【8月17日 AFP】20年前の今月、悲劇的な死を遂げた故ダイアナ元皇太子妃(Princess Diana)。彼女は在位中、世界のトップデザイナーたちの助けを得て、英国王室のドレスコードに革命を起こした。

「ダイアナ元皇太子妃はジャッキー・ケネディ(Jackie Kennedy)やオードリー・ヘプバーン(Audrey Hepburn)と同じようなファッションアイコンとなった。タイムレスでエレガント、それでいて共感できた」と、ダイアナ元皇太子妃の住まいであったロンドンのケンジントン宮殿(Kensington Palace)で開催されている『ダイアナ:彼女のファッションストーリー(Diana: Her Fashion Story)』展のキュレーター、エレーリ・リン(Eleri Lynn)は言う。

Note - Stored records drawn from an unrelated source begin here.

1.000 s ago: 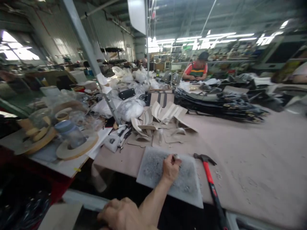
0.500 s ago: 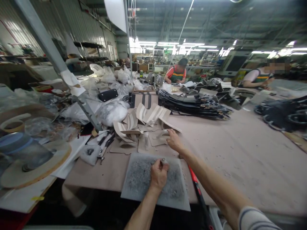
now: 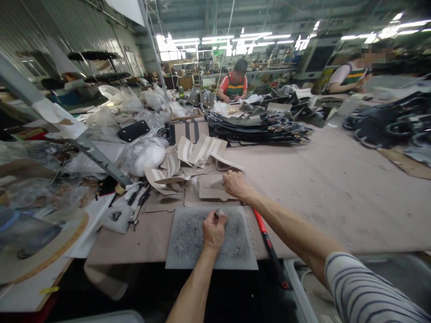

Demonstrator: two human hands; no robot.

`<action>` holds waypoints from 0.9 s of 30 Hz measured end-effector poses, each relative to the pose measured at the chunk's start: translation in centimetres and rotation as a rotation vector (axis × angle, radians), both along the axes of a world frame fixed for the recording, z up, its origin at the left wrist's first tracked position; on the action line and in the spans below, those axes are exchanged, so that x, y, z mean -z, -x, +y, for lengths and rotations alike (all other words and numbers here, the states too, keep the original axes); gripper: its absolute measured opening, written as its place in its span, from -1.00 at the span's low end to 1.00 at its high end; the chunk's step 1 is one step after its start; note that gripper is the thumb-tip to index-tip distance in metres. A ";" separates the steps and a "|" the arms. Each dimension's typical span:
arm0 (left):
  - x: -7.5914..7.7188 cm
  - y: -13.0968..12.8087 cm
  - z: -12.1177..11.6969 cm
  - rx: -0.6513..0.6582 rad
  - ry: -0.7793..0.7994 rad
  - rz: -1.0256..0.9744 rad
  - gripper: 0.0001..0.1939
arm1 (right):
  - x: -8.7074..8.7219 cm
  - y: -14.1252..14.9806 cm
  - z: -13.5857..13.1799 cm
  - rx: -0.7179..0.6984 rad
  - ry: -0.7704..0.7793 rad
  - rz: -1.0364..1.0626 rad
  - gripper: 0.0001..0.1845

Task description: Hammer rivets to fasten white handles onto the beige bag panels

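Reaching out over the table, your right hand is bringing its fingertips to the right side of a flat beige panel; whether they are gripping it or only touching it, you cannot tell. Your left hand is pinching a small metal piece between thumb and fingers above the grey slab, so both hands are being occupied at once, one with the piece, the other at the panel.

The panel is lying just beyond the slab, and curved panels are heaping up loosely behind it. A red-and-black handle is lying to the right of the slab, its upper end disappearing behind your right forearm. The slab is showing dark, speckled wear, and specks are dotting the table beside it.

Farther back, a stack of dark pieces is spreading across the table, while plastic bags are crowding the left. Across the room, two co-workers in striped aprons are sitting and bending over things of their own, and strip lights are glowing overhead.
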State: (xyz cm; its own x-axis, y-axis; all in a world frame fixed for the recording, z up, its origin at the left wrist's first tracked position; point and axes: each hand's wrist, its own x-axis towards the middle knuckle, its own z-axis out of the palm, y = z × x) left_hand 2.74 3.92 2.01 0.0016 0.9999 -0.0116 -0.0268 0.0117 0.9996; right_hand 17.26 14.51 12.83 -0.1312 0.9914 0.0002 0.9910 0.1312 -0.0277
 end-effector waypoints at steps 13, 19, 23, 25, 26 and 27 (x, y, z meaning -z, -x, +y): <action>-1.2 2.4 -1.1 -0.199 -0.001 -0.187 -0.65 | 0.5 2.2 -18.6 0.186 -0.050 0.157 -0.74; -2.3 2.1 0.7 0.031 -0.080 -0.072 -0.69 | 4.1 5.2 -22.5 0.229 0.019 0.343 -0.76; -2.1 1.2 1.5 0.147 -0.091 -0.023 -0.70 | 4.2 5.8 -22.6 0.255 0.066 0.396 -0.75; -1.8 1.1 1.4 0.190 -0.062 -0.032 -0.69 | 4.0 5.9 -22.4 0.264 0.095 0.418 -0.75; -1.6 1.1 1.3 0.210 -0.049 -0.036 -0.69 | 4.0 6.0 -22.3 0.267 0.108 0.425 -0.75; -1.5 1.2 1.2 0.225 -0.039 -0.040 -0.69 | 4.0 6.0 -22.2 0.272 0.120 0.430 -0.74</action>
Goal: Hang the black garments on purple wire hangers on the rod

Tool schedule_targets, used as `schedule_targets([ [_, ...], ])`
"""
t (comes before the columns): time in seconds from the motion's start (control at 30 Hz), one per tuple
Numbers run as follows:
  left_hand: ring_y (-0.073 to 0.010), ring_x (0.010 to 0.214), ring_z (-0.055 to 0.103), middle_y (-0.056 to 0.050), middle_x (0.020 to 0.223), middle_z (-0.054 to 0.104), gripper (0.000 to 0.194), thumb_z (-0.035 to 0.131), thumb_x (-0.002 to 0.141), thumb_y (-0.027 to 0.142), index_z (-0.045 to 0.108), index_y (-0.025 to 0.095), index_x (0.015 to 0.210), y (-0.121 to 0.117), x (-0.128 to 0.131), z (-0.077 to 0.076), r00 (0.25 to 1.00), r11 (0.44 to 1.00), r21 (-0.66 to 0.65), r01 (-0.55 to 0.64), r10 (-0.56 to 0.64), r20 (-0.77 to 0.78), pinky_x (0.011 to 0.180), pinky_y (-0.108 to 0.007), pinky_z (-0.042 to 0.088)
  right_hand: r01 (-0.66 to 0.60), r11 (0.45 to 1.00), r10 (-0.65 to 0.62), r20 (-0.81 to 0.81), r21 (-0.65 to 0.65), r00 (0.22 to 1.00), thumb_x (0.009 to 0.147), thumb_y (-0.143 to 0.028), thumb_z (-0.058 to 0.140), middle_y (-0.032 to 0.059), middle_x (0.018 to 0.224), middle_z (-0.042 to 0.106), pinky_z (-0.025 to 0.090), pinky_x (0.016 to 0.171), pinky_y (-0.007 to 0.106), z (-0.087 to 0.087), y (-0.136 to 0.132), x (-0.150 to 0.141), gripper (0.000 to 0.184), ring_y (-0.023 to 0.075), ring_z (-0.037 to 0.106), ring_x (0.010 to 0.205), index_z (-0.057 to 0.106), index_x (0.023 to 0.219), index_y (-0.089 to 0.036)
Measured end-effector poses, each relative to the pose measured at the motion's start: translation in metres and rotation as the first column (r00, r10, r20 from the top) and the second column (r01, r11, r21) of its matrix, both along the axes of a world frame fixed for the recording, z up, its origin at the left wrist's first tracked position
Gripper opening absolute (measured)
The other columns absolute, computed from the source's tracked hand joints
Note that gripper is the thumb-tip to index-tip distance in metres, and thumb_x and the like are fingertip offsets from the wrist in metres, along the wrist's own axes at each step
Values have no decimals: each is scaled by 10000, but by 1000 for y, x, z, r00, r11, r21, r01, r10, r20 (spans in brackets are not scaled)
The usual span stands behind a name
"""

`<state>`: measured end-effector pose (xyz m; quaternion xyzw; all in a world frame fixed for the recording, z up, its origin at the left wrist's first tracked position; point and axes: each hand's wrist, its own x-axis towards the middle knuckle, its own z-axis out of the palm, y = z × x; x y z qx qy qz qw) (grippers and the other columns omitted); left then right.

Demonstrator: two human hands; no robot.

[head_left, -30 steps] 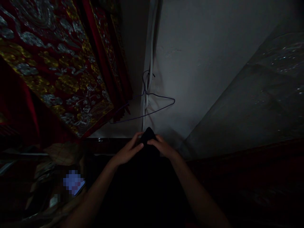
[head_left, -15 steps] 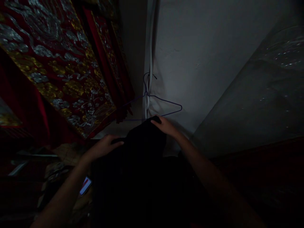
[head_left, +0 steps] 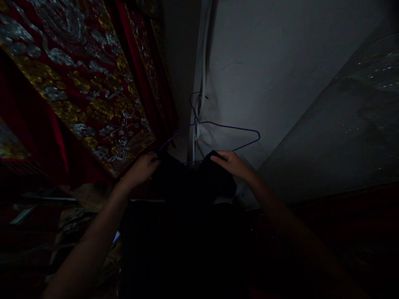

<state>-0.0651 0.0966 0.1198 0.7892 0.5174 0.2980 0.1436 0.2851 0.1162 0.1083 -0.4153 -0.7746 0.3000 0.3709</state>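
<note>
Pale wall (head_left: 264,74) backs the blue wire hanger (head_left: 226,126), whose hook points up and whose long axis runs sideways. Along the hanger's lower bar, black cloth (head_left: 216,182) dips between left hand (head_left: 144,168) and right hand (head_left: 232,163), each grip pinching it. Red embroidered fabric (head_left: 93,83) hangs left of the hanger in the dim room.

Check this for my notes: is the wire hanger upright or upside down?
Upright: the wire hanger has its hook uppermost, beside the white cable; the black cloth partly hides its bottom bar.

Bare hands (head_left: 232,163), uncovered wrists (head_left: 249,174), bare forearms (head_left: 101,224), clothing too dark to tell
</note>
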Motion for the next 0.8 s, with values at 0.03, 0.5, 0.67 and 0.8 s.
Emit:
schedule_targets([
  [0.03,-226,840,626,-65,898,670,197,474,870,339,604,197,829,2,6,4,999,998,67,16,-18,28,812,-355,485,-13,1000,13,9,0,1000,904,-519,582,-9,684,586,433,612,263,-1,-1,-2,382,154,545,670,631,733,-181],
  [0.5,-224,1068,641,-71,1125,684,294,446,936,198,676,191,1120,34,14,46,996,916,397,61,-82,36,1001,-381,485,356,934,-349,-158,18,924,740,-484,790,94,997,732,572,773,419,10,-7,62,774,281,700,904,529,1410,-199],
  [0.67,-237,1100,587,-75,1129,622,219,525,937,311,679,202,1047,42,9,51,995,886,456,-81,46,88,1019,-395,460,83,926,-109,-50,-367,993,669,-525,839,78,785,742,533,631,329,53,0,100,442,213,683,682,748,853,-135],
  [0.8,-230,1014,640,-57,1089,688,276,524,947,375,627,212,1145,45,16,50,988,946,313,-84,38,150,943,-366,489,70,958,-143,-249,-277,958,879,-544,660,31,663,665,488,559,270,62,0,78,443,117,589,548,691,735,-126],
])
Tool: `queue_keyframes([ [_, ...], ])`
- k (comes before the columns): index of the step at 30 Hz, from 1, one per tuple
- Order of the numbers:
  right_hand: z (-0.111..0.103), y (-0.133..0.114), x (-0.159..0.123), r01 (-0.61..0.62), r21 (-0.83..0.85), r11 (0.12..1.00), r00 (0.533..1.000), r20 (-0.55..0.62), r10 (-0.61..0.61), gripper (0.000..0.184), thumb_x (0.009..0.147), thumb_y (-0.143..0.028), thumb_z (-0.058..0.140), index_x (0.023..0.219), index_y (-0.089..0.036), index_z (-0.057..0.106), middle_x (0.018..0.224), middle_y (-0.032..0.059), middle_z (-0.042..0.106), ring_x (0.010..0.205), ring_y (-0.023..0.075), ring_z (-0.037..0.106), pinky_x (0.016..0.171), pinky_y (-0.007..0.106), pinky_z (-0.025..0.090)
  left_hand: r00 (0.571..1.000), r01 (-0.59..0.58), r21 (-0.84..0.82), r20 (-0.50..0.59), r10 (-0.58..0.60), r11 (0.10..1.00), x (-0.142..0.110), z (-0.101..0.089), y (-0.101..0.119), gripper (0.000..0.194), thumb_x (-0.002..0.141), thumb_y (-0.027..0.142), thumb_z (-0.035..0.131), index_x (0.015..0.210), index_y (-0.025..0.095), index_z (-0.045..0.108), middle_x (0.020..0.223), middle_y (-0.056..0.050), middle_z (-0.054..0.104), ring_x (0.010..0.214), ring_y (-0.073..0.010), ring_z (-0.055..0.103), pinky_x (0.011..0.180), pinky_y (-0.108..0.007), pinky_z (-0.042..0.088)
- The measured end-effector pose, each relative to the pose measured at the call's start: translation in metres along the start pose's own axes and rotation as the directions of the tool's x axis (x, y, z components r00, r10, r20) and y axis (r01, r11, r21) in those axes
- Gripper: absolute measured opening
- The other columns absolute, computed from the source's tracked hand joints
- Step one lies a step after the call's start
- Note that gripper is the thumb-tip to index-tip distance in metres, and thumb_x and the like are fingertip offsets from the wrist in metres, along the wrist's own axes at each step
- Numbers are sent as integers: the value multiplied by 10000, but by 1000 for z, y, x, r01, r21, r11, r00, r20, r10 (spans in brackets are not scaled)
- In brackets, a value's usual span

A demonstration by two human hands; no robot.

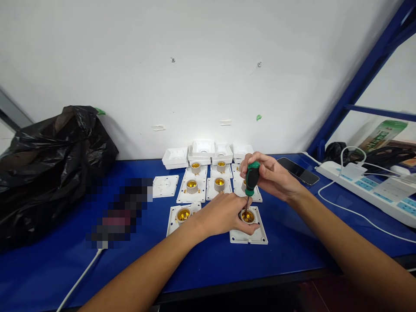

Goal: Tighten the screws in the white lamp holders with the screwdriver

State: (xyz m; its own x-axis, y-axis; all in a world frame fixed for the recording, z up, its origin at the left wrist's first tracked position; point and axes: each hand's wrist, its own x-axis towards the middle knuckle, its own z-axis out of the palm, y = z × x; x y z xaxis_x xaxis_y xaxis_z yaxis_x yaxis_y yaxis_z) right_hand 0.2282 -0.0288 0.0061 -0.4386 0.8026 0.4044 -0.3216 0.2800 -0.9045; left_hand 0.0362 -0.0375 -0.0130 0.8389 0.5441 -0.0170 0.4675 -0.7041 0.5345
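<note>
A white square lamp-holder plate with a brass socket in its middle lies near the front of the blue table. My left hand is closed around the plate's raised socket collar, steadying it. My right hand is closed on the green and black handle of a screwdriver, held upright with its tip down inside the brass socket. Another lamp-holder plate lies just left of my left hand.
Several more lamp-holder plates lie in rows behind, with white covers stacked by the wall. A black plastic bag fills the left. A phone, a white power strip and cables lie at right.
</note>
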Motion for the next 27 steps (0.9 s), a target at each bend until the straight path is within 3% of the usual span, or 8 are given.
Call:
queue_keyframes([
  [19,3,-1,-1,-21,23,999,999,-39,22,185,862,-429,762,989,-303,715,931,20,628,900,176,561,746,304,472,1000,1,20,-21,0,1000,1,2,-1,391,805,564,713,783,223,523,559,72,428,510,-129,403,547,-286,250],
  [27,1,3,-2,-36,47,998,999,-38,38,197,851,-429,772,991,-303,713,945,27,643,907,181,568,739,309,478,1000,8,5,-19,-8,1000,1,2,-1,421,795,563,722,745,229,470,551,76,403,520,-127,379,554,-286,238],
])
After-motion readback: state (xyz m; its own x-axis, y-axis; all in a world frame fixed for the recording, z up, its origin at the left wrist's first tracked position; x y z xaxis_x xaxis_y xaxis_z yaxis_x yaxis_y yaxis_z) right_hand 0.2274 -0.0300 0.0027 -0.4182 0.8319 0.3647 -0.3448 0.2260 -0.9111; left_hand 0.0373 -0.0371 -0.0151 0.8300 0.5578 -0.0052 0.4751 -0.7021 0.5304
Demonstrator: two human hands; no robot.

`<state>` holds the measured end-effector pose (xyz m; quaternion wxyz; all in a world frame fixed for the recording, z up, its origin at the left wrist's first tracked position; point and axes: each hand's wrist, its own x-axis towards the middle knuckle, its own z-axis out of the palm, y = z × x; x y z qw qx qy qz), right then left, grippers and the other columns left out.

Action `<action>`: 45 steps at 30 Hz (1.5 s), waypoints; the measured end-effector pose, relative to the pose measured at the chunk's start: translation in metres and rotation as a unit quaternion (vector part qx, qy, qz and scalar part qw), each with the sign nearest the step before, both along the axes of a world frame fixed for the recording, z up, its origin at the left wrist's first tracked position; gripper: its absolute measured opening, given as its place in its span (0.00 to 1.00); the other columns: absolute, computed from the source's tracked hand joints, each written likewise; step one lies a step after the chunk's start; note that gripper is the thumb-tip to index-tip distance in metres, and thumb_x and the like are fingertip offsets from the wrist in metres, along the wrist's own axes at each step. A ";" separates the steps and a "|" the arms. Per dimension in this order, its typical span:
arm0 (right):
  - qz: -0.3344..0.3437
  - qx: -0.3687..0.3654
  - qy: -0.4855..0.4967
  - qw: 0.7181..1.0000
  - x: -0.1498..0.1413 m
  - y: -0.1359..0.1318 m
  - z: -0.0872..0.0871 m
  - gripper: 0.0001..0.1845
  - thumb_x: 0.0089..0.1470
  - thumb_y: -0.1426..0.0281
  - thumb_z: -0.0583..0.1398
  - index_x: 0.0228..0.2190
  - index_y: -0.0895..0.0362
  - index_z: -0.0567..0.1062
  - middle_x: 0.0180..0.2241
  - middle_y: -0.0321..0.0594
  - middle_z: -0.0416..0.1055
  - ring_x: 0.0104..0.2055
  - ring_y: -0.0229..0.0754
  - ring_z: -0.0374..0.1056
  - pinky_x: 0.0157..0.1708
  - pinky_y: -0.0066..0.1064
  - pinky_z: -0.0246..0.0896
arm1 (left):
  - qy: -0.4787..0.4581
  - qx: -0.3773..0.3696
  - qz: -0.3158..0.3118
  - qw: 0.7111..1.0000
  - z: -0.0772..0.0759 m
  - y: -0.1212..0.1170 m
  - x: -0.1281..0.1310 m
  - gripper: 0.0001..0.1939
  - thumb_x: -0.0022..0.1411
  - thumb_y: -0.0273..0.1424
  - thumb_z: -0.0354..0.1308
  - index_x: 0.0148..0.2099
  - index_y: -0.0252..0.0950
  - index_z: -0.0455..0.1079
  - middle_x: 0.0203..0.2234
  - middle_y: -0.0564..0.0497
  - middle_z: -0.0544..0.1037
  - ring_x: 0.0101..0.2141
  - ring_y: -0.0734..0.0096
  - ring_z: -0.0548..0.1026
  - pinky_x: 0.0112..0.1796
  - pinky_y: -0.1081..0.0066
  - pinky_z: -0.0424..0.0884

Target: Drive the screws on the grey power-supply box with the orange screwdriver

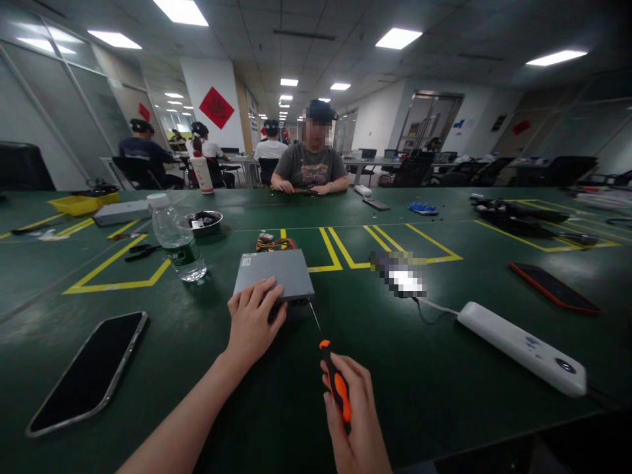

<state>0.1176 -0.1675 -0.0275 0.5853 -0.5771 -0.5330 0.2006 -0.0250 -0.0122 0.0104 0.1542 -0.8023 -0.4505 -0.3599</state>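
A flat grey metal box lies on the green table in front of me, with coloured wires coming out of its far end. My left hand rests on the box's near left corner, fingers wrapped over the edge. My right hand is closed around an orange-and-black screwdriver. Its thin shaft points up toward the box's near right corner and the tip is at or just beside that corner.
A phone lies at the near left, a water bottle and black pliers beyond it. A white power strip and a red-edged phone lie at the right. A metal bowl sits further back. A person sits opposite.
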 end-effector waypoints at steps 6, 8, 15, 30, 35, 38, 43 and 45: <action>-0.012 0.081 -0.344 0.936 0.022 0.004 0.012 0.20 0.59 0.76 0.48 0.53 0.56 0.64 0.53 0.51 0.60 0.51 0.50 0.66 0.43 0.37 0.69 | -0.003 0.006 -0.005 1.000 -0.002 0.001 0.000 0.13 0.59 0.34 0.53 0.47 0.41 0.67 0.48 0.47 0.73 0.48 0.58 0.68 0.44 0.58 0.55; 0.009 0.103 -0.377 0.920 0.023 0.005 0.017 0.18 0.58 0.77 0.47 0.48 0.58 0.67 0.54 0.53 0.58 0.52 0.50 0.64 0.43 0.38 0.69 | -0.004 0.007 -0.002 1.000 -0.002 0.001 0.000 0.12 0.60 0.34 0.53 0.47 0.41 0.67 0.48 0.47 0.73 0.48 0.58 0.68 0.44 0.57 0.55; 0.086 0.142 -0.480 0.861 0.029 0.008 0.035 0.14 0.58 0.78 0.46 0.41 0.63 0.68 0.50 0.60 0.63 0.42 0.46 0.71 0.32 0.30 0.71 | 0.001 0.010 -0.004 1.000 0.000 0.000 0.001 0.12 0.59 0.33 0.53 0.47 0.41 0.67 0.48 0.48 0.73 0.49 0.59 0.68 0.44 0.58 0.55; 0.267 0.283 -0.508 0.768 0.065 0.050 0.052 0.21 0.61 0.57 0.48 0.35 0.62 0.70 0.38 0.51 0.71 0.26 0.40 0.67 0.24 0.31 0.61 | 0.007 0.016 -0.006 1.000 -0.003 0.002 -0.001 0.13 0.59 0.32 0.53 0.48 0.41 0.66 0.48 0.47 0.73 0.48 0.58 0.68 0.44 0.58 0.56; 0.337 0.292 -0.533 0.719 0.068 0.061 0.045 0.23 0.61 0.57 0.45 0.43 0.62 0.68 0.38 0.52 0.70 0.24 0.39 0.66 0.23 0.31 0.60 | 0.011 0.014 -0.003 1.000 -0.003 0.002 -0.001 0.13 0.60 0.33 0.53 0.48 0.41 0.66 0.49 0.47 0.72 0.49 0.58 0.68 0.44 0.58 0.55; 0.345 0.340 -0.531 0.696 0.064 0.069 0.042 0.21 0.58 0.56 0.52 0.42 0.61 0.69 0.34 0.45 0.70 0.21 0.35 0.62 0.20 0.28 0.56 | 0.012 0.014 -0.004 1.000 -0.002 0.002 -0.001 0.13 0.60 0.33 0.52 0.48 0.41 0.66 0.49 0.47 0.72 0.49 0.58 0.68 0.44 0.58 0.55; 0.320 0.358 -0.473 0.739 0.059 0.070 0.030 0.22 0.56 0.53 0.54 0.29 0.60 0.69 0.33 0.44 0.72 0.21 0.33 0.62 0.21 0.27 0.57 | 0.013 0.019 -0.004 1.000 -0.001 0.002 -0.001 0.13 0.59 0.32 0.53 0.48 0.41 0.66 0.48 0.47 0.73 0.48 0.57 0.68 0.43 0.58 0.56; 0.318 0.328 -0.462 0.760 0.060 0.069 0.027 0.21 0.56 0.52 0.55 0.28 0.58 0.67 0.33 0.43 0.72 0.21 0.33 0.62 0.22 0.26 0.58 | 0.008 0.016 -0.005 1.000 0.000 0.001 0.000 0.14 0.59 0.32 0.54 0.48 0.42 0.66 0.48 0.47 0.73 0.48 0.57 0.68 0.43 0.58 0.56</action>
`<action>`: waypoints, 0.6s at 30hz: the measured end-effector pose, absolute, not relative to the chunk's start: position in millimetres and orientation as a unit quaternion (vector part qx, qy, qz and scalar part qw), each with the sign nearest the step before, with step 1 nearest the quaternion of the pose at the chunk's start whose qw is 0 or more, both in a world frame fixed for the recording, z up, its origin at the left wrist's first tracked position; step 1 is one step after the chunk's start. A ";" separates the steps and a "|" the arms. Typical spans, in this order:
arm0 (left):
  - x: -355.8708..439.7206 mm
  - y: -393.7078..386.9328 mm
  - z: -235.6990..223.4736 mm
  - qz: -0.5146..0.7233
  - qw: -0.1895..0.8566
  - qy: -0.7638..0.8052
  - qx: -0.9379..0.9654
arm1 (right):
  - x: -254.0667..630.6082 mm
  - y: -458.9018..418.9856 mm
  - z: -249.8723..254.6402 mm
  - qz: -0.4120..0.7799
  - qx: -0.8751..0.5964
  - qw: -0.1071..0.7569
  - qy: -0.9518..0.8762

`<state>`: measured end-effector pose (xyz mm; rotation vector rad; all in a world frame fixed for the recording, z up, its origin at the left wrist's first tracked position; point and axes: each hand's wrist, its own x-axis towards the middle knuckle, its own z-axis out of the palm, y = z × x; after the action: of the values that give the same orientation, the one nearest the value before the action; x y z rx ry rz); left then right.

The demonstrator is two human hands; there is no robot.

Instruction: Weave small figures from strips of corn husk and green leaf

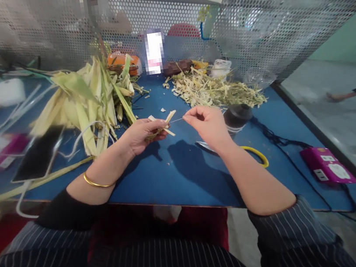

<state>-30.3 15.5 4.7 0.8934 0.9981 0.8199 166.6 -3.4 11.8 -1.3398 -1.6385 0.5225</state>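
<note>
My left hand [141,135] is closed around a small folded piece of pale palm leaf strips [166,123], held above the blue table [177,173]. My right hand [206,123] pinches the end of a thin strand [178,119] that runs from the folded piece. The two hands are close together, a little apart, over the middle of the table. A gold bangle sits on my left wrist.
A pile of long green-yellow leaves [90,97] lies at the left back. Trimmed scraps [214,89] heap at the right back beside a dark spool [238,116]. A phone [40,153] with cable, scissors with yellow handles [255,153] and a pink power strip [326,165] lie around. Perforated metal panel behind.
</note>
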 end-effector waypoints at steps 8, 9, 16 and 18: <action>-29.3 15.2 1.1 0.370 0.696 0.469 0.399 | 175.5 -25.2 43.2 0.238 -0.418 0.387 -0.787; -28.6 14.6 0.7 0.372 0.693 0.471 0.399 | 176.0 -26.4 45.2 0.290 -0.391 0.378 -0.787; -17.2 5.2 -1.9 0.363 0.718 0.434 0.406 | 158.3 -22.5 24.1 0.210 -0.424 0.431 -0.768; -15.4 3.2 -1.2 0.361 0.728 0.420 0.404 | 154.4 -21.5 17.3 0.174 -0.437 0.416 -0.778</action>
<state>-15.4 3.2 -1.2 0.8896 0.9262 0.7957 154.4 -21.5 17.3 -1.0973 -1.9536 0.4373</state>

 1981年にチャールズ皇太子(Prince Charles)と結婚してプリンセスになったダイアナ元皇太子妃。婚前は「恥ずかしがり屋のダイアナ(Shy Di)」とあだ名された彼女だが、殻を打ち破った彼女は、服装がどれだけ強力なコミュニケーションツールになるかということに気付く。「元妃は、自分が言えないことを服に語らせるすべを身に着けた。キャサリン・ウォーカー(Catherine Walker)などといったデザイナーたちと力を合わせ、服をとおして彼女のパーソナリティを演出したのだ」とファッション誌タトラー(Tatler)のファッションディレクターのソフィー・グッドウィン(Sophie Goodwin)は今年2月、米紙ニューヨークタイムズ(New York Times)に語った。

 ダイアナ元皇太子妃はその場にふさわしいドレスを着用する技を習得した。ホスピスを訪れる際は、温かく近づきやすい印象を与えるために明るい色の服を着用。海外を訪れる際は、その国のナショナルカラーをイメージした服を選んだ。たとえば1986年に来日した際は、白に赤いドットのドレスを着用している。手袋をはめないのは「人々と出会うときに触れ合えることを好んだからだ」とリンは説明する。1987年にエイズ患者と握手を交わす元妃の写真は、患者に触れることで感染するなどといった、この病気に対する根拠のない偏見を払拭する助けとなった。

 その時代において一番多く撮影された女性であるダイアナ妃は、王室のファッションルールを理解していたが、それを変えていくことも恐れなかった。王族女性は喪中にしか着ないとされていた黒いドレスを着て、王室の儀礼を破った。彼女はタキシードや蝶ネクタイなど、中性的な装いをすることもあった。「プリンセスが着るとは誰も予想できない、とても大胆で面白いルックだった」とリンは語る。ダイアナ元皇太子妃は夜の催しでパンツルックを披露した、初めての王室女性でもあるという。